Monday 23 July 2012

The 5 most common misconceptions about gamification of the classroom

1. Gamification means rewards and rewards means achievement medals

Though many educators talk big about gamification, their ideas on implementation often boil down to feedback through rewards; you do something well, you get an achievement medal. They often look something like this:
Khanacademy.org reward system
Feedback and rewards are used often in computer games and I believe that there is a lot that can be taken from them, but medals are the lowest form of reward used in games. When you achieve something in a game, you go up a level making some of the more mundane tasks easier, you get in-game money, you get a new weapon to play with, a new area to explore, an action-packed cutscene, you get a new level of challenge. You get to stand on the corpse of your vanquished foe and watch your friends run to safety. Complete a level and you get to fly around the world on an indestructable dragon. Learn how to use the gravity gun in Half-Life 2 and you can rip the world apart and use the pieces to impale your enemies. The game is the reward.
http://www.crushfragdestroy.com/wp-content/gallery/dustin-wow-assets/wow_dayeight_06.jpg
So how can this be applied in the classroom? Maths can be exciting and engaging in its own right. An interesting and rich problem can be used as the reward for learning a new skill: Know how calculate surface areas? Design your perfect house using exactly one million bricks!
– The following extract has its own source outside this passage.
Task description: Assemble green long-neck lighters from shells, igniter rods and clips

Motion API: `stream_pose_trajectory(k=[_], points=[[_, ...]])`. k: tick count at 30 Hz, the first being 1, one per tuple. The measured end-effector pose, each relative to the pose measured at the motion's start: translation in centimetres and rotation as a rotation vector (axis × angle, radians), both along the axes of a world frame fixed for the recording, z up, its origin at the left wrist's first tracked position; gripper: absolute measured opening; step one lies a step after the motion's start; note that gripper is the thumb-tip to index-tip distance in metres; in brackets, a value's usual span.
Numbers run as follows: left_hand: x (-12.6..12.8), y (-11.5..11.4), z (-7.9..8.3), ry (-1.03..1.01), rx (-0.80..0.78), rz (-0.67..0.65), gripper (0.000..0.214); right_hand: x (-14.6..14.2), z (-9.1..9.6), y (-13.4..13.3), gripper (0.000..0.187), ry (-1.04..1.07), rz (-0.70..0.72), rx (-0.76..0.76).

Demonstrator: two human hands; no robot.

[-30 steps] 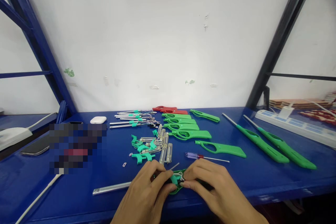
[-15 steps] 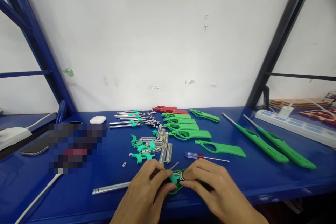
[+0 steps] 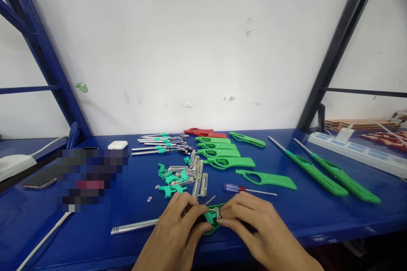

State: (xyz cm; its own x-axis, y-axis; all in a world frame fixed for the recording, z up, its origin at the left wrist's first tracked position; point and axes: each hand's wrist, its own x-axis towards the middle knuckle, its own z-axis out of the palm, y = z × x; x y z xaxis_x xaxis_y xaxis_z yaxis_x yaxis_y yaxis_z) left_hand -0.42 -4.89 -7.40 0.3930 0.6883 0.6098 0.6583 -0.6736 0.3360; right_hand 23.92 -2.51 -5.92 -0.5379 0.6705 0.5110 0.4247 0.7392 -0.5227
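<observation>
At the table's front edge lies an opened lighter's green handle shell (image 3: 214, 230), partly covered by my fingers. My left hand (image 3: 178, 228) is closed on its left side, thumb and fingers about a teal trigger (image 3: 209, 217) in the shell. A silver lighter tube (image 3: 135, 226) sticks out to the left from under that hand. My right hand (image 3: 259, 224) pinches at the right part of the lighter, its fingertips against thin white wires (image 3: 216, 211). What lies beneath the right fingers is hidden.
Clear fuel tanks (image 3: 204, 184) and loose teal triggers (image 3: 167, 190) lie beyond my hands. Behind are silver tubes with wires (image 3: 149, 151), green shells (image 3: 270, 179) and a red shell (image 3: 203, 132). A screwdriver (image 3: 233, 187) and two whole lighters (image 3: 321, 175) lie to the right.
The view has shifted very slightly. My right fingertips have moved a little at the wires; both hands otherwise keep their place on the lighter.
</observation>
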Motion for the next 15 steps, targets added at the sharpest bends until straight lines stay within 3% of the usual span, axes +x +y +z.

2. Gamification is about making boring tasks fun

The standard thought goes like this: 'Kids are bored in class. I want kids to find class engaging and fun. Kids find computer games engaging and fun. I should copy computer games!' The problem is that games don't have a syllabus to work around. They are not trying to teach you anything. If something is boring in a game, you just take it out. Games start with fun activities and build a story around them. If you took away all the reward systems, feedback, pacing, graphics, exploration, etc. away from a modern game, it would end up looking something like this:
Or this:
 http://gamefroot.com/wp-content/files/2012/06/pongpic.png

The point is that it would still be fun. If you want to gamify your classroom, start by making the tasks fun, not by hiding the tedium behind flashing lights:
http://www.quiz-tree.com/images/Math-Games-Multiplication.jpg


3. Game mechanics are directly transferable to classrooms

As hinted at above, the central goals of teaching and game design are different; games are there to entertain, teaching is there to encourage learning. Games designers target an individual's attention span, not a class of 30, they have high production values and they do not try to make people do antyhing widely disliked such as maths. Therefore, many of the tools games designers use are just not applicable to teaching. Games can not be blindly copied, but each element should be looked at, adapted or thrown away, depending on its usefulness. Much like Dan Meyer attempts to do, taking elements of good filmmaking, in his 3act math.

4. Gamification means following a set of rules

People often talk about the science of game making; getting the perfect amount and timing of feedback, analysing user interfaces to make them as intuitive as possible, recording millions of data points every second to make a game as addictive as possible, etc. I am currently playing Skyrim. It looks like this:
...See what I mean? Computer games design is just as much an art form as film-making or composing. So while these rules and analysis may be useful, that is certainly not all there is to it and following them would not necessarily make a good game.

5. Classrooms need gamification

This is probably the biggest mistake people have about classroom gamification. The thing is, classrooms are already gamified. In any decent class pupils will:
  • Get timely feedback to know what they have done well and how to improve.
  • Have their achievements recorded.
  • Are rewarded in a variety of ways.
  • Do fun activities which promote engagement.
  • Have the difficulty of tasks adjusted to suit their abilities.
  • Have concrete objectives and rules.
  • Feel no pressure to succeed on the first attempt, but try to learn from any failures.
Now tell me that that is not what gamification tries to achieve!

By the way, Skyrim is completely awesome.